**Task item:** Write out a word-for-word repetition of the lines that come before the line containing "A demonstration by" in the listing below, along with that line itself, omitting pictures.

*** Opening The data ***

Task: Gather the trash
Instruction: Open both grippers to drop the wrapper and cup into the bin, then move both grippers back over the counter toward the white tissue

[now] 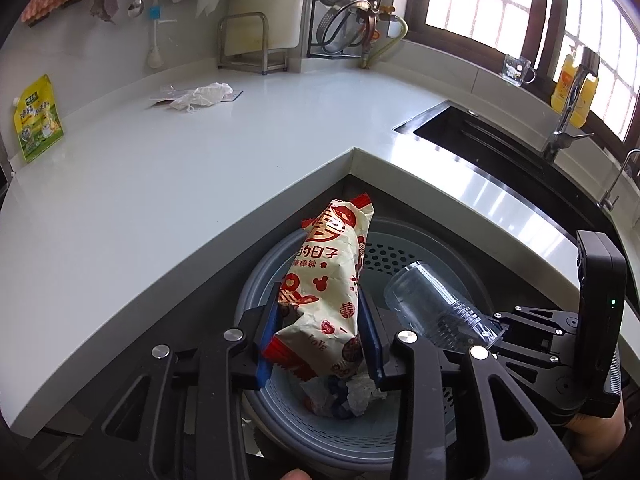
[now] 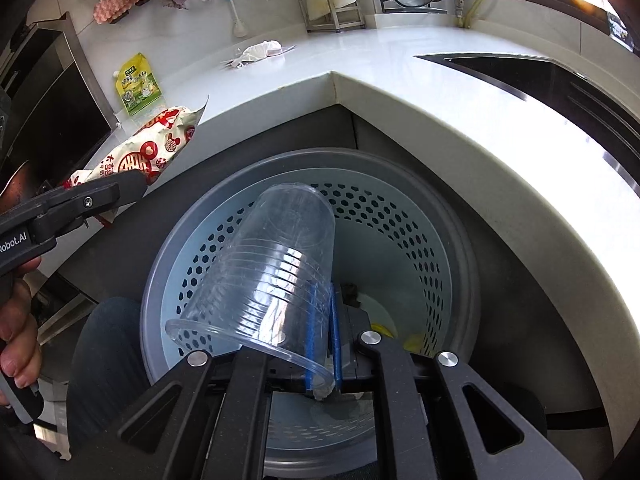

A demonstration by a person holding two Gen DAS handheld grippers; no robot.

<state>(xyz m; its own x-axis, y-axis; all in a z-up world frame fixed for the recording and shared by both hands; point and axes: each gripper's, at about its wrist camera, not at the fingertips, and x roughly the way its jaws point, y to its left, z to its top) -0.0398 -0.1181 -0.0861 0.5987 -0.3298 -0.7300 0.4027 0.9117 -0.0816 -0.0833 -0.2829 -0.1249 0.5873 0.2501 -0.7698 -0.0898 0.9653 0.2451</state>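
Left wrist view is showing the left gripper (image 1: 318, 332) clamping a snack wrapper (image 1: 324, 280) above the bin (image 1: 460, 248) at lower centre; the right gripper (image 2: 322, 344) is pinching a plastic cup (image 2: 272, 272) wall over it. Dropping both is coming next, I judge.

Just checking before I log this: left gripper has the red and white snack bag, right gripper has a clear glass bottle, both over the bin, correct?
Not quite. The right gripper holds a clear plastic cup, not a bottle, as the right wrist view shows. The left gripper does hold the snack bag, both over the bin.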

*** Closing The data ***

**Answer section:**
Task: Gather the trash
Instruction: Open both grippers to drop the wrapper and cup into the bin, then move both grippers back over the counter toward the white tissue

[now] 
[now] 

A demonstration by a person holding two Gen DAS handheld grippers; no robot.

This output is finished.